Task instructions: Print the whole listing again exactly, keeping no pictures in it.

Data shown:
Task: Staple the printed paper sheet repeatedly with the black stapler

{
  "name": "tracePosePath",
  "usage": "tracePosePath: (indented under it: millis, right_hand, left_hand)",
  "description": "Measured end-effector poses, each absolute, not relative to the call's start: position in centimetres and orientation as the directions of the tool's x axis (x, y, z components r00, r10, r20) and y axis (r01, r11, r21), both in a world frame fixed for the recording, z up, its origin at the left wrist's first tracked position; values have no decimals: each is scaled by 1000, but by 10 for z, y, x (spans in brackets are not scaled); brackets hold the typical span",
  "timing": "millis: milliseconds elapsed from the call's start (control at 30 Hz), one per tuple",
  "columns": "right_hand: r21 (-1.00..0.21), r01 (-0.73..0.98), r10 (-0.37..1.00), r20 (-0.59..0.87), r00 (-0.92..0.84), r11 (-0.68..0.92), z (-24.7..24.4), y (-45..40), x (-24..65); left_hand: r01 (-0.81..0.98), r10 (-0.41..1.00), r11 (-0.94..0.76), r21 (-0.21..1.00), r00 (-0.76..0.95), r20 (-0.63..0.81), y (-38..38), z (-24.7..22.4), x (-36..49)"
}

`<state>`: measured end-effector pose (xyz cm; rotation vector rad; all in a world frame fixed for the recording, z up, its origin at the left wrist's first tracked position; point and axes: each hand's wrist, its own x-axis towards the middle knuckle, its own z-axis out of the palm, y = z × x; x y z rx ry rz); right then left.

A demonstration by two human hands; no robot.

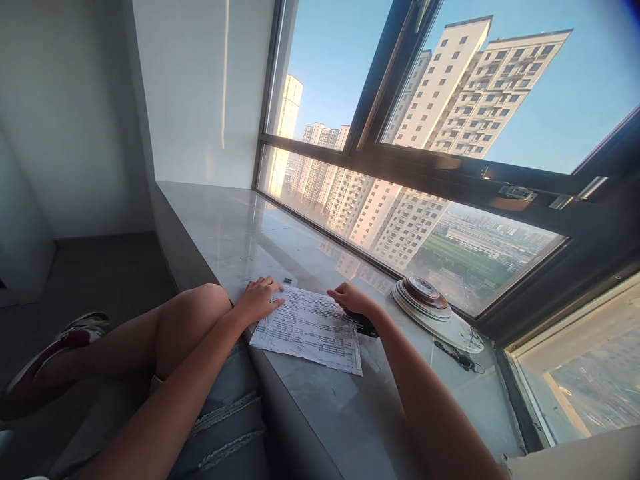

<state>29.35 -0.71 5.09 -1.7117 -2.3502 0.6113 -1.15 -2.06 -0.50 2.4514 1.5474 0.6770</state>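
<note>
A printed sheet of paper (pixel 313 330) with dense lines of text and slightly ragged edges lies flat on the grey marble-look sill. My left hand (pixel 261 299) rests on its upper left corner, fingers spread and lying on the page. At the upper right edge of the sheet, my right hand (pixel 353 299) is closed with its fingers curled; anything inside it is hidden. Under my right wrist, partly covered, is a flat black object (pixel 364 325) whose kind I cannot tell. Just beyond the paper's top edge sits a small dark piece (pixel 288 281), too small to name.
A stack of plates (pixel 425 300) stands by the window at right, with a dark cord or cable (pixel 460 358) beside it. The window frame (pixel 360 150) borders the sill (pixel 225 227). My bent knee (pixel 200 307) is against the sill's front edge at left.
</note>
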Motion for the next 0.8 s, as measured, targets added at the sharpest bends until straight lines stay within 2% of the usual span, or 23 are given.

Result for this task:
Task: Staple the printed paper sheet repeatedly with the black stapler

{
  "name": "tracePosePath",
  "usage": "tracePosePath: (indented under it: millis, right_hand, left_hand)",
  "description": "Measured end-effector poses, each absolute, not relative to the call's start: position in centimetres and orientation as the directions of the tool's x axis (x, y, z components r00, r10, r20) and y axis (r01, r11, r21), both in a world frame fixed for the recording, z up, its origin at the left wrist's first tracked position; values have no decimals: each is scaled by 1000, but by 10 for z, y, x (spans in brackets are not scaled); brackets hold the typical span",
  "timing": "millis: milliseconds elapsed from the call's start (control at 30 Hz), one per tuple",
  "columns": "right_hand: r21 (-1.00..0.21), r01 (-0.73..0.98), r10 (-0.37..1.00), r20 (-0.59..0.87), r00 (-0.92..0.84), r11 (-0.68..0.92), z (-24.7..24.4), y (-45..40), x (-24..65); left_hand: r01 (-0.81..0.98), r10 (-0.41..1.00), r11 (-0.94..0.76), r21 (-0.21..1.00), r00 (-0.76..0.95), r20 (-0.63..0.81), y (-38..38), z (-24.7..22.4), x (-36..49)"
}

`<state>`: measured end-effector pose (xyz cm; rotation vector rad; all in a world frame fixed for the recording, z up, its origin at the left wrist's first tracked position; point and axes: each hand's wrist, its own x-axis towards the middle knuckle, its own z-axis out of the palm, y = z × x; x y z rx ry rz); right then left.

A demonstration by two human hands; no robot.


<state>29.35 -0.71 5.09 -1.7117 -2.3502 0.6113 -1.15 -2.06 -0.50 2.4514 1.5474 0.6770</state>
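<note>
A printed sheet of paper (pixel 313 330) with dense lines of text and slightly ragged edges lies flat on the grey marble-look sill. My left hand (pixel 261 299) rests on its upper left corner, fingers spread and lying on the page. At the upper right edge of the sheet, my right hand (pixel 353 299) is closed with its fingers curled; anything inside it is hidden. Under my right wrist, partly covered, is a flat black object (pixel 364 325) whose kind I cannot tell. Just beyond the paper's top edge sits a small dark piece (pixel 288 281), too small to name.
A stack of plates (pixel 425 300) stands by the window at right, with a dark cord or cable (pixel 460 358) beside it. The window frame (pixel 360 150) borders the sill (pixel 225 227). My bent knee (pixel 200 307) is against the sill's front edge at left.
</note>
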Motion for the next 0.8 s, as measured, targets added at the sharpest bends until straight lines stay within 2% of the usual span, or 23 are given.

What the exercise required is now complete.